Tatsächlich betont der Stoizismus die Wichtigkeit von Tugend, Weisheit und einem sinnvollen Leben, basierend auf dem Streben nach moralischer Exzellenz.
Alles hat Bedeutung. Ob wir es wollen oder nicht sind wir als Mensch mit Natur und Umwelt sowie mit unseren Mitmenschen verbunden.
Auch dieser Vorwurf ist von der Wahrheit weit entfernt.
Kritik 6: Stoiker haben keine Lebensfreude
Der Stoizismus wird manchmal als lebensfeindlich angesehen, weil er die Bedeutung von äußeren Vergnügungen relativiert.
Stoiker glauben jedoch, dass wahre Freude aus innerer Ruhe und Zufriedenheit kommt, die unabhängig von äußeren Umständen ist.
Kurzfristige Bedürfnisbefriedigung – wie beispielsweise Konsum – ist nicht nachhaltig.
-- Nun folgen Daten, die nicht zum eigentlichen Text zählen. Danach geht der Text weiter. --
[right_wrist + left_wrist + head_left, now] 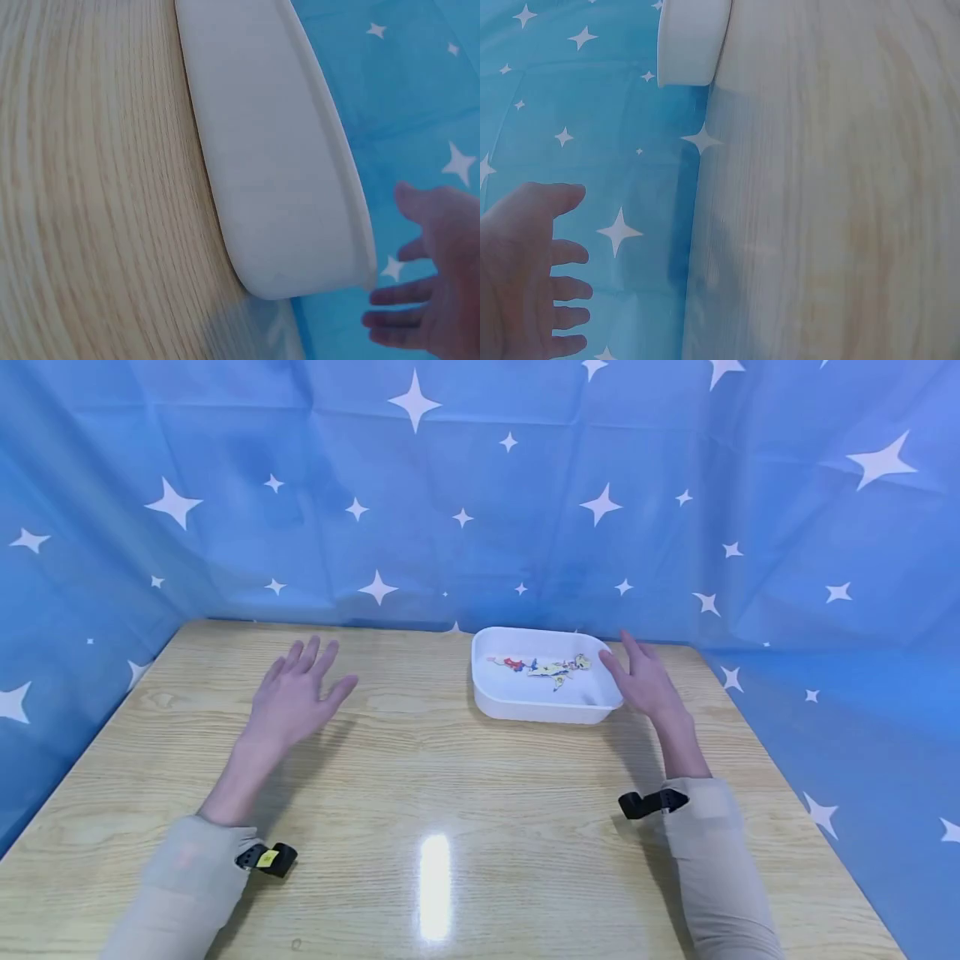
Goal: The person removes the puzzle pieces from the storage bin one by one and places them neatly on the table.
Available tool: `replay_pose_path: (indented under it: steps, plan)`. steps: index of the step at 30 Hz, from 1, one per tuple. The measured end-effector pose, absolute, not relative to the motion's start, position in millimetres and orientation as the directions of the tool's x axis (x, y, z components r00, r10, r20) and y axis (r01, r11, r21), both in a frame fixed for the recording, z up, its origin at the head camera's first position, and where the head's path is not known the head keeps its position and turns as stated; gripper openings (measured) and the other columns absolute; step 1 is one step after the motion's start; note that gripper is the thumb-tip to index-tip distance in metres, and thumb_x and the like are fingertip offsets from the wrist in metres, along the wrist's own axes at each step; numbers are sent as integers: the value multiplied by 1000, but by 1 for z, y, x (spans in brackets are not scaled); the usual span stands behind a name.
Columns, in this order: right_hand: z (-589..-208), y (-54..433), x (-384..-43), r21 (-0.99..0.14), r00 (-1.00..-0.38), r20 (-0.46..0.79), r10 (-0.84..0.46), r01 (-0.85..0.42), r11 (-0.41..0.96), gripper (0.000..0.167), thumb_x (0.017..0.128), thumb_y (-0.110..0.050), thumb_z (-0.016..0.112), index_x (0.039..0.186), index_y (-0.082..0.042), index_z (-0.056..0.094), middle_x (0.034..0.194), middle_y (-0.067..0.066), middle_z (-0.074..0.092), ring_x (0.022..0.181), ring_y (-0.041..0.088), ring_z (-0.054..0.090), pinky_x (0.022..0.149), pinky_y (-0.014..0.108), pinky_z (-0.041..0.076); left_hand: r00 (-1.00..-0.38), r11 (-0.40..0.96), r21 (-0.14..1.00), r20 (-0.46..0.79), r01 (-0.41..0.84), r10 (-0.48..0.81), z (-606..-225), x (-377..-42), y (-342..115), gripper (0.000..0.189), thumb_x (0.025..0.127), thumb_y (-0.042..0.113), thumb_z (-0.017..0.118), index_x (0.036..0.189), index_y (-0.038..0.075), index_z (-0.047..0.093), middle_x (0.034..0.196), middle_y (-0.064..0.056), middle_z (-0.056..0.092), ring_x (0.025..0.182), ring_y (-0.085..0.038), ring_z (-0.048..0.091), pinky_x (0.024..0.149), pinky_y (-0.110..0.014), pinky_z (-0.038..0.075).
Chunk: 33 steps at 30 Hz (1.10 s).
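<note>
A white rectangular tub [543, 708] with rounded corners stands on the table's far side, right of centre. On its floor a printed cartoon figure [551, 668] shows in red, yellow and blue. My right hand [647, 681] is at the tub's right end, thumb and fingers spread; whether it touches the rim I cannot tell. In the right wrist view the fingers [401, 294] lie just past the tub's end wall [281, 165]. My left hand [296, 693] hovers over the table well left of the tub, fingers spread and holding nothing.
The wooden table [390, 777] reaches back to a blue curtain [480, 468] with white stars, which also hangs along both sides. Each wrist carries a black strap-on camera, one on the left [276, 858] and one on the right [651, 803]. A bright light reflection lies on the tabletop.
</note>
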State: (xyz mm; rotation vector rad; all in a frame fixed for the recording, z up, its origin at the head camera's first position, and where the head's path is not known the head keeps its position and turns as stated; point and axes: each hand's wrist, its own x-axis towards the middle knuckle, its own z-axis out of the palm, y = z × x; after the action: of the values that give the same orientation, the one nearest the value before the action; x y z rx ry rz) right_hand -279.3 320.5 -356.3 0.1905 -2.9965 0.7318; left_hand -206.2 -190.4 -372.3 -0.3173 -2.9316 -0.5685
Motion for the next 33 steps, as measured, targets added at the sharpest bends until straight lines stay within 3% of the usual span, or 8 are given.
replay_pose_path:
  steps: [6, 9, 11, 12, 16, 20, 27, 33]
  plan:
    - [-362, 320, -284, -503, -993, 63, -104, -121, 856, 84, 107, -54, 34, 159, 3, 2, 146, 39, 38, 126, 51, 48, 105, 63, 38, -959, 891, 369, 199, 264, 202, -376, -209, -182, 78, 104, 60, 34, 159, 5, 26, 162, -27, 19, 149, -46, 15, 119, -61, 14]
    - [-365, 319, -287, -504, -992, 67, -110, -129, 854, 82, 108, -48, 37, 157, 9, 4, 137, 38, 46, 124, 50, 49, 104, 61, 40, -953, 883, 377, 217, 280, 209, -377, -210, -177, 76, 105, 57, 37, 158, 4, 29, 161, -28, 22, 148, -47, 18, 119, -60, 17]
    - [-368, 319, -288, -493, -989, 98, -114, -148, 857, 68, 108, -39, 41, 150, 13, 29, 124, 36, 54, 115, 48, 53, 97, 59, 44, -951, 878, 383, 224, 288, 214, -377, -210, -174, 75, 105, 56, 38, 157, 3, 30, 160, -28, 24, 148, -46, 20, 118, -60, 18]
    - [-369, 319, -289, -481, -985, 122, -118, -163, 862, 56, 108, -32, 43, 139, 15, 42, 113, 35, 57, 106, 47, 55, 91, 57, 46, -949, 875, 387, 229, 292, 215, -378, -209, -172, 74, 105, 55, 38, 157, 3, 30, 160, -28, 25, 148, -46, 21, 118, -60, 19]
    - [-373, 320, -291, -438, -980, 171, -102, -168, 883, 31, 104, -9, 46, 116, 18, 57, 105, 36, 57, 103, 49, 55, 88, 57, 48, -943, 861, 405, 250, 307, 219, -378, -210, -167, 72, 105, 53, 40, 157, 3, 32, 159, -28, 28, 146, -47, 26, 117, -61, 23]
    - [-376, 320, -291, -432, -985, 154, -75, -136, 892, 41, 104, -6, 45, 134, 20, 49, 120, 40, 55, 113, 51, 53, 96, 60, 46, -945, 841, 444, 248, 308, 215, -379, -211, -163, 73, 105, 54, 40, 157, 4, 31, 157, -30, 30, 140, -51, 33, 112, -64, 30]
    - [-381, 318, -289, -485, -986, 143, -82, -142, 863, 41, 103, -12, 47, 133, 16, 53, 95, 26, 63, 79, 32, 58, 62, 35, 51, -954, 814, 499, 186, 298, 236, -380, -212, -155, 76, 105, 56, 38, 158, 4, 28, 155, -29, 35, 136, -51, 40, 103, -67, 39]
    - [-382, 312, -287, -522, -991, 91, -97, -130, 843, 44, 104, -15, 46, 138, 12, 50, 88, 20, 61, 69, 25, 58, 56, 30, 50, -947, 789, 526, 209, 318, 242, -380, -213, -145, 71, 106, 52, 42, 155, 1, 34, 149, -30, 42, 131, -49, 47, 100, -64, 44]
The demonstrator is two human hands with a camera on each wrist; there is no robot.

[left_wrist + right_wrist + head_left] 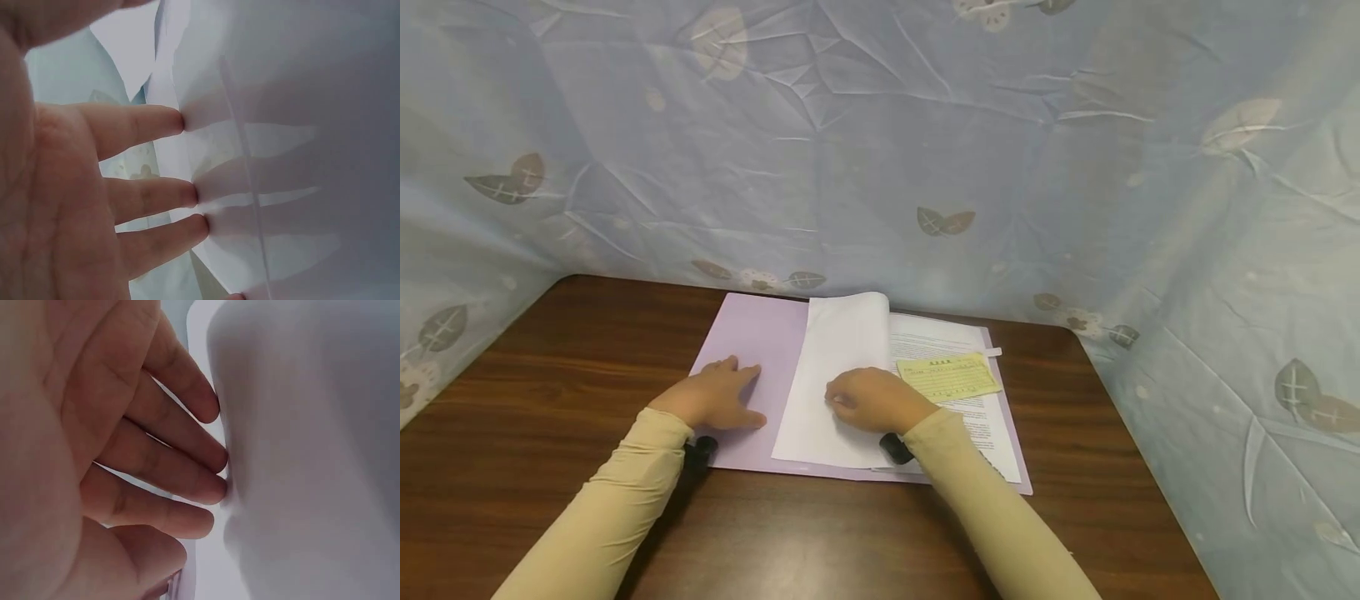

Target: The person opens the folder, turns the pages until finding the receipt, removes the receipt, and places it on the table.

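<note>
A light purple folder [760,333] lies spread open on the table. On its left cover rests my left hand [718,396], fingers spread; in the left wrist view its fingertips touch the smooth folder surface [325,156]. A blank white sheet [842,333] is turned over to the left, curving up at its far right corner. My right hand [880,400] rests on that sheet, with fingertips against the paper [306,456] in the right wrist view and nothing gripped. Printed pages [932,329] lie to its right, topped by a yellow form slip [951,377].
The brown wooden table [572,358] extends around the folder. A pale blue curtain [865,167] with leaf prints hangs behind the table and along its sides. A small white tab [994,352] sticks out past the folder's right edge.
</note>
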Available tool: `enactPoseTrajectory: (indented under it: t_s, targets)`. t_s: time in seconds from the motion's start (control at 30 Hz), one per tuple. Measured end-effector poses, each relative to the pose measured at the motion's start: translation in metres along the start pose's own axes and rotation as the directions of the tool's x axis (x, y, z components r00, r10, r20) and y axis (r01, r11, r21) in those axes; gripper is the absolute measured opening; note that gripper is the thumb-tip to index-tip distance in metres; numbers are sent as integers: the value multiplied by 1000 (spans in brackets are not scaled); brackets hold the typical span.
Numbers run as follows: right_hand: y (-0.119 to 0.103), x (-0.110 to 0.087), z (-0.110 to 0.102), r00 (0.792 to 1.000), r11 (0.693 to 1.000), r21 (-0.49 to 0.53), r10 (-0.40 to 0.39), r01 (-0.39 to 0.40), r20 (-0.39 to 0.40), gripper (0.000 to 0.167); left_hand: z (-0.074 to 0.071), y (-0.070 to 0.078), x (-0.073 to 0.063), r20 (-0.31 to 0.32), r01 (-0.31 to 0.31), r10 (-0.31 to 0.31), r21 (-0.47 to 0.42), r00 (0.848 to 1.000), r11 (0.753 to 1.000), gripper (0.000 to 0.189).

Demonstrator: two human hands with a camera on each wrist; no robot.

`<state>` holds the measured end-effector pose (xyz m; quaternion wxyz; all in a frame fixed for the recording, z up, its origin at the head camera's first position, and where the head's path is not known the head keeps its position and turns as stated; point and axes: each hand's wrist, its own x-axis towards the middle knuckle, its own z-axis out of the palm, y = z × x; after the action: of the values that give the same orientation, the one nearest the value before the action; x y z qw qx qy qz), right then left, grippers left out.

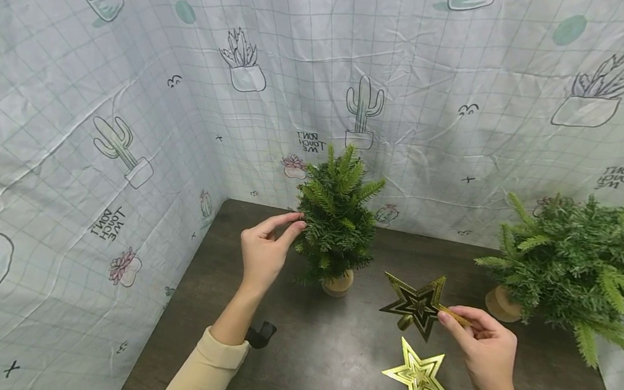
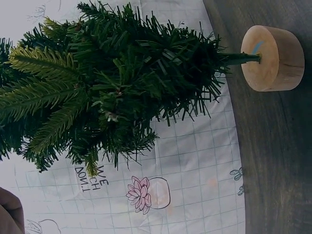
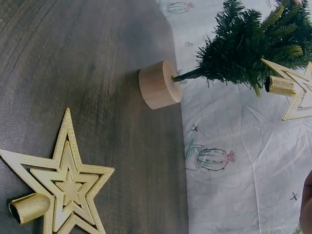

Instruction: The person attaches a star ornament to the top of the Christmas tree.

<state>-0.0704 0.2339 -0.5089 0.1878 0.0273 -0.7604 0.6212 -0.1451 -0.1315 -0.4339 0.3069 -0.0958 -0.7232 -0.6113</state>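
A small artificial Christmas tree [image 1: 337,222] stands upright on its round wooden base [image 2: 273,58]. At its left side, my left hand [image 1: 263,253] pinches the outer greenery between thumb and forefinger. My right hand [image 1: 485,343] grips one point of a gold star tree topper [image 1: 419,305], held up to the right of the tree with its socket downward. In the right wrist view this star [image 3: 297,92] overlaps the tree's foliage. Below it, a second gold star topper [image 1: 420,378] lies flat on the dark table, its tube-shaped socket [image 3: 30,208] showing.
To the right, another artificial tree [image 1: 584,268] leans over on its side, its wooden base [image 1: 503,303] toward the middle. A patterned cloth [image 1: 409,104] hangs behind and to the left of the wooden table [image 1: 302,367]. A small black object [image 1: 262,334] shows beside the left cuff.
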Motion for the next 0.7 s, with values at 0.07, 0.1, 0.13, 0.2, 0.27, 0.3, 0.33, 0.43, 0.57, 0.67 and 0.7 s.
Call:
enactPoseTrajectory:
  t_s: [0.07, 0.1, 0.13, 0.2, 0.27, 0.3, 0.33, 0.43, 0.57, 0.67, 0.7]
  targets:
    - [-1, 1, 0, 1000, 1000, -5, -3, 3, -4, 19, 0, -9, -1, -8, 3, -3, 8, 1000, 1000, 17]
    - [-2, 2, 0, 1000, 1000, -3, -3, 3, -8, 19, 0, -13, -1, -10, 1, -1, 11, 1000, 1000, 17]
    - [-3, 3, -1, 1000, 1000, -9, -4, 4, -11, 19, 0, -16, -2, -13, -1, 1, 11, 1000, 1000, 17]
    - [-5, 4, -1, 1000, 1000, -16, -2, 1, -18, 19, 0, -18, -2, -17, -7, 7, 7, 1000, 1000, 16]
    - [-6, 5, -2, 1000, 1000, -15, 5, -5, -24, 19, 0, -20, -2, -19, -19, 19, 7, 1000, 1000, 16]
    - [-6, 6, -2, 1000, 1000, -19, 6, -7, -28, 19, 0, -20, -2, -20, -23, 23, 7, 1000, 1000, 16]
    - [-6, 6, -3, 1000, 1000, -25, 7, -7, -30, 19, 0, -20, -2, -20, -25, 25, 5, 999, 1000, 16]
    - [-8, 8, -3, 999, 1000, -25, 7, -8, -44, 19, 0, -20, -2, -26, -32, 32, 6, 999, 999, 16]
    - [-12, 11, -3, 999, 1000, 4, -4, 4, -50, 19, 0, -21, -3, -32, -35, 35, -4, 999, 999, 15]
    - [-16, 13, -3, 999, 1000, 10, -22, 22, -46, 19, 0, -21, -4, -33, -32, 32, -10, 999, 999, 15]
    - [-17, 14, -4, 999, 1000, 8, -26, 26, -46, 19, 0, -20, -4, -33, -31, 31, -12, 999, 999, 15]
Echte tiefgründige Erlebnisse und Momente – zumal geteilt mir anderen – zeichnen uns als Menschen aus.
Dass Stoiker sich abhärten und versuchen, sich stets auf die schwierigen Dinge im Leben bestmöglich vorzubereiten – anstatt wie andere das Leben einfach mal zu genießen – wird außerdem oft als lebensfeindlich interpretiert.
Kritik 7: Stoizismus ist gar keine richtige Philosophie
Man hört auch, dass Stoizismus keine ins sich geschlossene Philosophie sei. Insofern sei sie auch nicht zu erlernen.
Richtig daran ist, dass des „den“ Stoizismus nicht gibt. Stoizismus ist keine Ideologie aus einem Guss. Es sind in der Praxis gewonnene Lebenserkenntnisse und Grundsätze, die ihre Gültigkeit über Jahrhunderte hinweg bewiesen haben.
Anders als die vielen politischen und religiösen Ideologien erhebt der Stoizismus keinen Welterklärungsanspruch. Nicht Dogmatismus, sondern Pragmatismus, Lebensnähe, Lebensfreude und Lebensbejahung zeichnen den Stoizismus aus.
Als die Stoiker lebten, gab es das Wort Stoizismus noch gar nicht. Stoizismus war gleichbedeutend mit dem Philosophieren insgesamt. Wer Stoiker war, war Philosoph.